* PROBLEM TO SOLVE:
Only the lines below, from the one with "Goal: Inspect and" through the one with "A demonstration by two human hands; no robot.", are to be written out, exactly.

======== TASK INPUTS ========

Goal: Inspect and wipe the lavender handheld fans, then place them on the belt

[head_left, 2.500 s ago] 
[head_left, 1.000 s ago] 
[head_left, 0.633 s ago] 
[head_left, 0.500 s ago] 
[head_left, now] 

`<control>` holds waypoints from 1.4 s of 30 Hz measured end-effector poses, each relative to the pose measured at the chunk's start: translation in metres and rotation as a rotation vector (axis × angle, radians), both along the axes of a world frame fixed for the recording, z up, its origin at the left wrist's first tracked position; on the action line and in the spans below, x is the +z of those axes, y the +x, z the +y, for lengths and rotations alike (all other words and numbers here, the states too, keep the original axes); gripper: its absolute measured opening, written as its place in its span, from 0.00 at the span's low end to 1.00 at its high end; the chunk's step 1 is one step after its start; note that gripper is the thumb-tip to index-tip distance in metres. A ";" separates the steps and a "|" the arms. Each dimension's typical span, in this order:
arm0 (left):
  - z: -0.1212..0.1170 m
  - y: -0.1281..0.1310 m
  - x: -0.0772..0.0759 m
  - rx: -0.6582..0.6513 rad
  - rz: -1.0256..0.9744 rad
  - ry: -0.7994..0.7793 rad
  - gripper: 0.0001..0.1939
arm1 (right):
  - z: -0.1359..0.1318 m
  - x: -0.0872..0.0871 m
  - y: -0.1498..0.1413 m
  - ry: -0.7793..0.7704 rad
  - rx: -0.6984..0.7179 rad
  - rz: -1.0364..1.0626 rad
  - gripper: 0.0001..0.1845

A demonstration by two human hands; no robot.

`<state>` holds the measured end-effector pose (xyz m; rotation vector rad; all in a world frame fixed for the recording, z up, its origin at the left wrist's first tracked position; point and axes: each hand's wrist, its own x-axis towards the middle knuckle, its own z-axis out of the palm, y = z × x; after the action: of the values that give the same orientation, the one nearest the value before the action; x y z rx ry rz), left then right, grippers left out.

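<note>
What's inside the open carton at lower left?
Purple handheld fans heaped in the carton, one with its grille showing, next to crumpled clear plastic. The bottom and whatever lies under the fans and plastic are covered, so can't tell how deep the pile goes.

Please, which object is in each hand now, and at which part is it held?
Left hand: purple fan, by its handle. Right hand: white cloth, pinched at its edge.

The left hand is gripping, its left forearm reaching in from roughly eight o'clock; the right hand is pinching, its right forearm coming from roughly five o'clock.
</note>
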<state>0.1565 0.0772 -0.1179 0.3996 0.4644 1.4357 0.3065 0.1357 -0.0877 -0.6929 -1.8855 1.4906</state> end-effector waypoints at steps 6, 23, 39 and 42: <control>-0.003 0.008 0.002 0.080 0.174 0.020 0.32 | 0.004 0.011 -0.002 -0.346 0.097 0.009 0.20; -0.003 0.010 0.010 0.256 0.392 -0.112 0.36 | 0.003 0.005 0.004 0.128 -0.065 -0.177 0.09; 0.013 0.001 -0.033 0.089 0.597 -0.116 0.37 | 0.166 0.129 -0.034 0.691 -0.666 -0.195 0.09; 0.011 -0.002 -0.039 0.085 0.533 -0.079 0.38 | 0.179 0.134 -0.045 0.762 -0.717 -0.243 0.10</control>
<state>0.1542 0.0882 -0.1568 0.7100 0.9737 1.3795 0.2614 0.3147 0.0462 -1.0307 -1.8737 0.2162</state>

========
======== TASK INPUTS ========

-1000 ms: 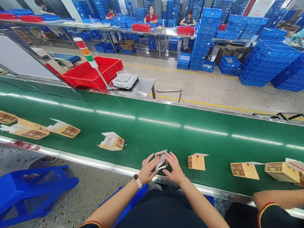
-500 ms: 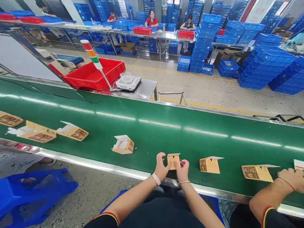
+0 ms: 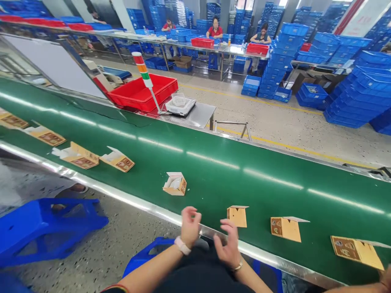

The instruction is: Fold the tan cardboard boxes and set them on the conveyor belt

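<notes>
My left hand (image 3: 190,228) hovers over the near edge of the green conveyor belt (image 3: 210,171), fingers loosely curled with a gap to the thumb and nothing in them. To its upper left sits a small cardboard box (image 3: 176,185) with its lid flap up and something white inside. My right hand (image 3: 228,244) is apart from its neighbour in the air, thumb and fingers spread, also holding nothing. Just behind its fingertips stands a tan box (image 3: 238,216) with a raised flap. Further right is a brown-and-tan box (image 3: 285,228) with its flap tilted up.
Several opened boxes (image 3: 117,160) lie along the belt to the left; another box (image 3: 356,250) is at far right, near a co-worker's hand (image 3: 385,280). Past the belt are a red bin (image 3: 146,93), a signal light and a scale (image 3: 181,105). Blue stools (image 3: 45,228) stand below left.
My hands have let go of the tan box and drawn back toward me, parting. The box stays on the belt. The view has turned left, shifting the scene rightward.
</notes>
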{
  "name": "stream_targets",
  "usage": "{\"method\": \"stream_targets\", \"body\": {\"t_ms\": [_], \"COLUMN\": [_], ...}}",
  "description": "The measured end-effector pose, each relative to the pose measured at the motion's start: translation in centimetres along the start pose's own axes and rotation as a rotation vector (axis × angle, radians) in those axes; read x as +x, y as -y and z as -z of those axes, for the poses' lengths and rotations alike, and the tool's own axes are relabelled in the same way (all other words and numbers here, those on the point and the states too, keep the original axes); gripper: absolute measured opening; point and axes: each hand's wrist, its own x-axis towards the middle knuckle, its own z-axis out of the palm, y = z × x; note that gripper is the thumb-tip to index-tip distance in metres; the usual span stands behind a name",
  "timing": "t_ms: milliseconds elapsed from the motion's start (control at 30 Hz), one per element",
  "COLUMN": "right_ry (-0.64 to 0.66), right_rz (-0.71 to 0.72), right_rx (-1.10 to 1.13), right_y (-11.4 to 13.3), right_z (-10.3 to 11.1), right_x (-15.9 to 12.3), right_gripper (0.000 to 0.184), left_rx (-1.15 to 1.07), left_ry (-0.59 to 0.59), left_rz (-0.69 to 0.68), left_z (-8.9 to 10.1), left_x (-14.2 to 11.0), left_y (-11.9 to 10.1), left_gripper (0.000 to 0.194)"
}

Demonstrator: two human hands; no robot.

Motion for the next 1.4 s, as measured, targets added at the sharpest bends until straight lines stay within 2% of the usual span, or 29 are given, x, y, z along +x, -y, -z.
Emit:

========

* EXPECTED OUTPUT:
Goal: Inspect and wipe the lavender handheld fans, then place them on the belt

[head_left, 2.500 s ago] 
[head_left, 1.000 s ago] 
[head_left, 0.633 s ago] 
[head_left, 0.500 s ago] 
[head_left, now] 

`<control>` holds waypoints from 1.4 s of 30 Hz measured end-effector poses, each relative to the pose measured at the chunk's start: translation in metres and rotation as a rotation vector (axis × angle, radians), both along the axes of a world frame fixed for the recording, z up, its origin at the left wrist's first tracked position; on the action line and in the spans below, x is the +z of those axes, y the +x, z the +y, for lengths and rotations alike (all other words and numbers here, the states too, keep the original axes); gripper: its absolute measured opening, written as its place in its span, from 0.00 at the span's low end to 1.00 at its high end; the chunk's step 1 is one step after its start; note that gripper is the thumb-tip to index-tip distance in metres. A ";" separates the steps and a "|" the arms. Each dimension's typical span, in this order:
arm0 (left):
  - z: -0.1212..0.1170 m
  - y: -0.1281..0.1310 m
  - x: -0.0772..0.0759 m
  - rx: -0.6582..0.6513 rad
  - rz: -1.0256..0.9744 rad
  - ry: -0.7994..0.7793 rad
  - gripper: 0.0001..0.1939
arm1 (right):
  - z: -0.1359..0.1318 m
  - x: -0.0872..0.0871 m
  - y: -0.1498..0.1413 m
  - ry: -0.7793..0.7704 rad
  - rx: -0.6984..0.7179 rad
  - rz: -1.0364..1.0626 rad
  - gripper: 0.0001..0.1845

A demonstration by two human hands; no robot.

Work on the exercise is now concluded.